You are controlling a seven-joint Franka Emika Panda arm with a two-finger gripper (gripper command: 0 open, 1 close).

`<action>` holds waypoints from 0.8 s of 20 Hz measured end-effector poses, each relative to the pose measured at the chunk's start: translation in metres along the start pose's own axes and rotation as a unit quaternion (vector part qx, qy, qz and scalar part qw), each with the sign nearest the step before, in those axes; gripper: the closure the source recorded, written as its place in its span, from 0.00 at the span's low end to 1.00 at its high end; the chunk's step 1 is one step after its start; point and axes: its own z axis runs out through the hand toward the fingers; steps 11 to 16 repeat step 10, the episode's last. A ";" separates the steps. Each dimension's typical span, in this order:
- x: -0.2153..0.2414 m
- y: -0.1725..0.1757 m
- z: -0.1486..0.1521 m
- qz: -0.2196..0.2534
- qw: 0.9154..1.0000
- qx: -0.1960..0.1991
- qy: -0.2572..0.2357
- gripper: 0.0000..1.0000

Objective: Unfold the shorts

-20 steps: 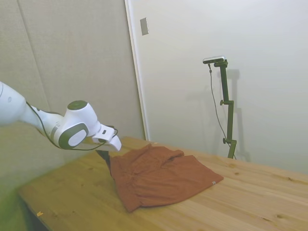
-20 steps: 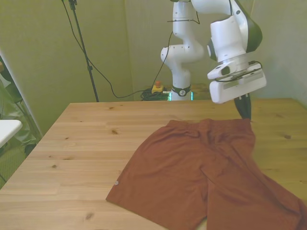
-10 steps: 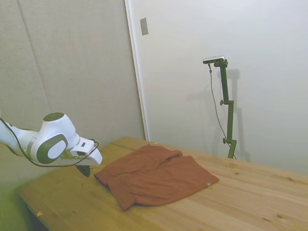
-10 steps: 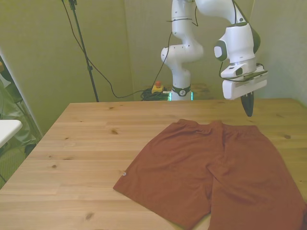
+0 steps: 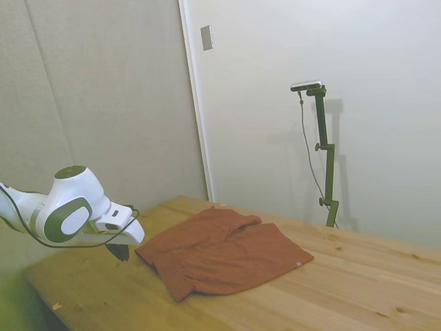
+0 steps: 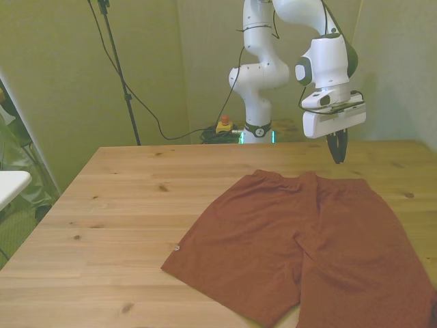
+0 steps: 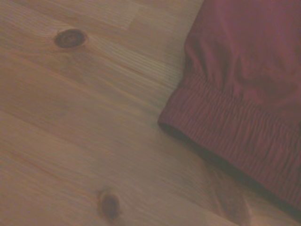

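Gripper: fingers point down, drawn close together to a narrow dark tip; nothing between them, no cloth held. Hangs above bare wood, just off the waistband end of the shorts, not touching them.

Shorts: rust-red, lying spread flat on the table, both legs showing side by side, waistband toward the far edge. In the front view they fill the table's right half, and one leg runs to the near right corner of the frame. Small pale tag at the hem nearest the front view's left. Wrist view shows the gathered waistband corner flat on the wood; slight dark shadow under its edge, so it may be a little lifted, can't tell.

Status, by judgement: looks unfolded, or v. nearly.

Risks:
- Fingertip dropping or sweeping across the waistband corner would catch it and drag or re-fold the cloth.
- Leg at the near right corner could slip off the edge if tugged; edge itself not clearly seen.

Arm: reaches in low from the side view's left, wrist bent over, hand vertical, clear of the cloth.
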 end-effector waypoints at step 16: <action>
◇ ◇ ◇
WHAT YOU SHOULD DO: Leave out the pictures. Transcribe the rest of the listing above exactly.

RESULT OF THIS EXERCISE:
You are controlling a seven-joint Franka Emika Panda arm with a two-finger gripper (gripper command: 0 open, 1 close).

`<action>` holds waypoints from 0.8 s of 20 Hz measured end-effector poses, each relative to the pose measured at the chunk's start: translation in metres along the start pose's own axes and rotation as a unit quaternion (vector part qx, qy, qz and scalar part qw), each with the sign nearest the step before, in those axes; gripper: the closure the source recorded, written as its place in its span, from 0.00 at the span's low end to 1.00 at its high end; the chunk's step 1 is one step after its start; point and axes: its own z axis runs out through the hand toward the fingers; steps 11 to 16 repeat step 10, the episode's last. A ";" separates the steps. Each dimension's typical span, in this order:
- x: -0.2153..0.2414 m
- y: -0.1725..0.1757 m
- z: -0.1486..0.1521 m
- qz: -0.2196..0.2534
- qw: 0.9154..1.0000
- qx: -0.1960..0.1991
- qy: -0.2572..0.2357
- gripper: 0.0000..1.0000

Objective: Unfold the shorts

-20 steps: 
-20 steps: 
-10 steps: 
-10 steps: 
+0 steps: 
+0 steps: 
+0 steps: 

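Gripper: fingers point down, drawn close together to a narrow dark tip; nothing between them, no cloth held. Hangs above bare wood, just off the waistband end of the shorts, not touching them.

Shorts: rust-red, lying spread flat on the table, both legs showing side by side, waistband toward the far edge. In the front view they fill the table's right half, and one leg runs to the near right corner of the frame. Small pale tag at the hem nearest the front view's left. Wrist view shows the gathered waistband corner flat on the wood; slight dark shadow under its edge, so it may be a little lifted, can't tell.

Status, by judgement: looks unfolded, or v. nearly.

Risks:
- Fingertip dropping or sweeping across the waistband corner would catch it and drag or re-fold the cloth.
- Leg at the near right corner could slip off the edge if tugged; edge itself not clearly seen.

Arm: reaches in low from the side view's left, wrist bent over, hand vertical, clear of the cloth.
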 end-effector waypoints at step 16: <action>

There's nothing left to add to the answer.